▸ DIRECTIONS FOR THIS TASK
The data below holds a line containing "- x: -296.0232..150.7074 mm" and a line containing "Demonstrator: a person"; please quote exactly those two lines and every line between them, and nothing else.

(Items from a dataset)
※ ※ ※

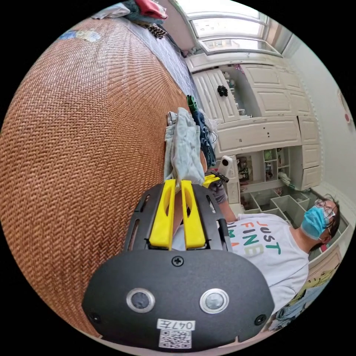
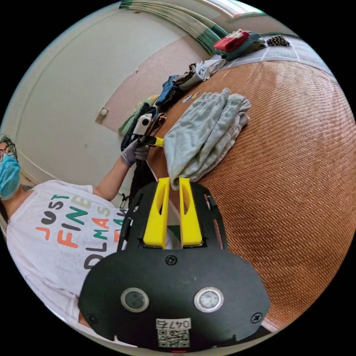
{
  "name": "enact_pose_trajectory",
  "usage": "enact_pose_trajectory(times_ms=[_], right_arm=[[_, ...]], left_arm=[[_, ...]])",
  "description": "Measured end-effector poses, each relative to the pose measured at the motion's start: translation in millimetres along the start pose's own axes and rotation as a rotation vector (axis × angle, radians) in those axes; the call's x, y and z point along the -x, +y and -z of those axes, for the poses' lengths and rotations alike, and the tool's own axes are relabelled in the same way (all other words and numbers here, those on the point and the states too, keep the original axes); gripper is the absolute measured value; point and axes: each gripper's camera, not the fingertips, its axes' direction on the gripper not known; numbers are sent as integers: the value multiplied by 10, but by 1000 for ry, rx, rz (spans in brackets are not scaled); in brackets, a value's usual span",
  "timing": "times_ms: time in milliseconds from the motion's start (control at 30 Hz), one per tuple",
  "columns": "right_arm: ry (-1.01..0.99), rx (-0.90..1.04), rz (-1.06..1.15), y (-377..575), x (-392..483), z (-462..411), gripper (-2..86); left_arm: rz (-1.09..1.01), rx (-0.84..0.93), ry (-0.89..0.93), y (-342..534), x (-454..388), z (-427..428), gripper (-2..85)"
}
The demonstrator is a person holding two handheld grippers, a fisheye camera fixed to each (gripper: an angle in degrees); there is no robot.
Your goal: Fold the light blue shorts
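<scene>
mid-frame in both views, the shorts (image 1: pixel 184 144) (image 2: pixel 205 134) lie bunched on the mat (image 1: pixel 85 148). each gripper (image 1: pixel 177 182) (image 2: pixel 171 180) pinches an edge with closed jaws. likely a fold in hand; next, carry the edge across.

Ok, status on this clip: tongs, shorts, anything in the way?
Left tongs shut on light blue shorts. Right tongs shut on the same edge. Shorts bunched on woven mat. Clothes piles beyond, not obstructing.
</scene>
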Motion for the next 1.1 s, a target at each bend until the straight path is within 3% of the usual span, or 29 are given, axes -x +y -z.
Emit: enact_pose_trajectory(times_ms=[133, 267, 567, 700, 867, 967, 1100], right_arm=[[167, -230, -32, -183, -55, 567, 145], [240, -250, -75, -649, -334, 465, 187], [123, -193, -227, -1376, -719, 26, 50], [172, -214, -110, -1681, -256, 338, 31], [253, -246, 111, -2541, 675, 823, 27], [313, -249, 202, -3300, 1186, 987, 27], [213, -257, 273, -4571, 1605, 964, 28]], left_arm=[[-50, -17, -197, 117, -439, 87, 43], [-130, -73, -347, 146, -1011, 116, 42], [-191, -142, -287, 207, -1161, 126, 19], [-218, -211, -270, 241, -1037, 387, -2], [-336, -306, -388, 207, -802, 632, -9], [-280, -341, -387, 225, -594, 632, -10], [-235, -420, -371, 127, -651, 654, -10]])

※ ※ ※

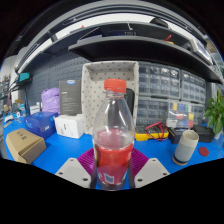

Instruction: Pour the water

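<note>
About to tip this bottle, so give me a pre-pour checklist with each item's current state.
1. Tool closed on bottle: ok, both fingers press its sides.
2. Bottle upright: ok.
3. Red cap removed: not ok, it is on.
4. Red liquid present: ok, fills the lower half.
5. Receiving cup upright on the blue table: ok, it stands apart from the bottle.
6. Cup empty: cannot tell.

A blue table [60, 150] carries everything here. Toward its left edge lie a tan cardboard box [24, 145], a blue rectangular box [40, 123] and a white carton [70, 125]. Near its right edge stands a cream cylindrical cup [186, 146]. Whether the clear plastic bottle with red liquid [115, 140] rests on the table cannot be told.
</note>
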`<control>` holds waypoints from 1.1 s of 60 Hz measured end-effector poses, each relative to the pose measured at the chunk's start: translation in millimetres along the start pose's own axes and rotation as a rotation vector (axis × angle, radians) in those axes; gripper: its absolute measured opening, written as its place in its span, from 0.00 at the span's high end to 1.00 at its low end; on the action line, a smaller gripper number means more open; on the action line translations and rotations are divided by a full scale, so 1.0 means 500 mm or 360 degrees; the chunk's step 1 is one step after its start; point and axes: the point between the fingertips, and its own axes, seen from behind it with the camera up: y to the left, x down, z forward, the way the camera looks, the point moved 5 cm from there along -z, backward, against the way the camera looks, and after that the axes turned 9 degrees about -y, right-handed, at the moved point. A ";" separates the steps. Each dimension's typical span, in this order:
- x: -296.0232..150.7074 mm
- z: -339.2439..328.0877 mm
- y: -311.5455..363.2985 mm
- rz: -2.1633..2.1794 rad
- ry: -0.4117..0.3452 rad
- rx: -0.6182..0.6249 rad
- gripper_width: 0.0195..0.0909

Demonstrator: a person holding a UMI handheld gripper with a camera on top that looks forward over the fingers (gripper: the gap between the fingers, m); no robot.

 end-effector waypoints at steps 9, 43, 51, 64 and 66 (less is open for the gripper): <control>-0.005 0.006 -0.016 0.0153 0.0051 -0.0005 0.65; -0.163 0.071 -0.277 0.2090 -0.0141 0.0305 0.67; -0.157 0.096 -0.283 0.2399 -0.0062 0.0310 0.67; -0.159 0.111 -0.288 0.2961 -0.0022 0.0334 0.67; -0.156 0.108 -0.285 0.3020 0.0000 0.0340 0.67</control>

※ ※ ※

▸ ANSWER BOX
- x: -296.0232..150.7074 mm
- z: -339.2439..328.0877 mm
- y: -311.5455..363.2985 mm
- rz: -2.1633..2.1794 rad
- ry: -0.4117..0.3452 rad
- rx: -0.6182..0.6249 rad
- gripper_width: 0.0195..0.0909

Demonstrator: a person holding a UMI handheld gripper with a camera on top that looks forward over the fingers (gripper: the gap between the fingers, m); no robot.

With this, the exercise is finished.